> **EXERCISE GOAL**:
Emit the entire listing verbatim.

---------------

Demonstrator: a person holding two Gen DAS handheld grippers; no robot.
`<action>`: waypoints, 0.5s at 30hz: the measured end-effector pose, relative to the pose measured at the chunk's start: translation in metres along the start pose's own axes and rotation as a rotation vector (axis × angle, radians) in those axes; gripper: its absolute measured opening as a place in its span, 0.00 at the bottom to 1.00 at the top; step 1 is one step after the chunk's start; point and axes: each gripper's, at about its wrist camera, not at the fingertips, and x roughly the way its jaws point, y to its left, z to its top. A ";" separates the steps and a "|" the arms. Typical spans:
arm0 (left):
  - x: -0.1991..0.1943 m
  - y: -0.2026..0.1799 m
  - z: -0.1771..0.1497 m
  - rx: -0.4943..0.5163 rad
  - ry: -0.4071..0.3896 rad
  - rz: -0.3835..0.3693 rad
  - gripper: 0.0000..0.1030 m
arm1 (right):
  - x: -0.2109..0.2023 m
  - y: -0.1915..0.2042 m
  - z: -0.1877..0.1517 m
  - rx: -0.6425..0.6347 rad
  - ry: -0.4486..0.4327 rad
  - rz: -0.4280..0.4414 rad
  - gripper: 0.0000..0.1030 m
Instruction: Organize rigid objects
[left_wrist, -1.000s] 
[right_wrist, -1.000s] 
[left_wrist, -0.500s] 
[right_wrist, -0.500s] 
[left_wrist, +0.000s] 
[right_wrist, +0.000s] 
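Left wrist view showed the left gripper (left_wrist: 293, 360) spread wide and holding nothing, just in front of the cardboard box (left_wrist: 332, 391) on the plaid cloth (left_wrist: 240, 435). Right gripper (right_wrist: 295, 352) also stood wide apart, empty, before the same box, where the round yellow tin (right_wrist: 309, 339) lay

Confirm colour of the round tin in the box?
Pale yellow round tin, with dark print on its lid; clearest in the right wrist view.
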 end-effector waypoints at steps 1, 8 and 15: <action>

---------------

> **REPLY**:
Demonstrator: a person holding two Gen DAS handheld grippers; no robot.
`<action>`: waypoints, 0.5s at 30hz: the measured end-effector pose, relative to the pose measured at the chunk's start: translation in metres along the start pose's own axes and rotation as a rotation vector (axis × angle, radians) in those axes; gripper: its absolute measured opening as a place in its span, 0.00 at the bottom to 1.00 at the top; step 1 is one step after the chunk's start; point and axes: each gripper's, at about its wrist camera, not at the fingertips, and x roughly the way its jaws point, y to its left, z to its top. A ";" separates the steps and a "|" the arms. Typical spans:
arm0 (left):
  - x: -0.1991..0.1943 m
  - y: -0.2026..0.1799 m
  - z: -0.1771..0.1497 m
  - rx: -0.4943..0.5163 rad
  - ry: -0.4071..0.3896 rad
  - rz: -0.3835..0.3693 rad
  - gripper: 0.0000..0.1030 m
arm1 (right):
  - x: -0.2109..0.2023 m
  - y: -0.1915..0.2042 m
  - z: -0.1877..0.1517 m
  - rx: -0.6425..0.6347 rad
  - ry: -0.4486..0.4327 rad
  - rz: -0.4280..0.4414 rad
  - gripper: 0.0000..0.1030 m
Instruction: Organize rigid objects
[left_wrist, -1.000s] 
[right_wrist, -1.000s] 
[left_wrist, -0.500s] 
[right_wrist, -0.500s] 
[left_wrist, +0.000s] 
[right_wrist, +0.000s] 
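Left wrist view showed the left gripper (left_wrist: 293, 360) spread wide and holding nothing, just in front of the cardboard box (left_wrist: 332, 391) on the plaid cloth (left_wrist: 240, 435). Right gripper (right_wrist: 295, 352) also stood wide apart, empty, before the same box, where the round yellow tin (right_wrist: 309, 339) lay

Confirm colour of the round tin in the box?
Pale yellow round tin, with dark print on its lid; clearest in the right wrist view.
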 end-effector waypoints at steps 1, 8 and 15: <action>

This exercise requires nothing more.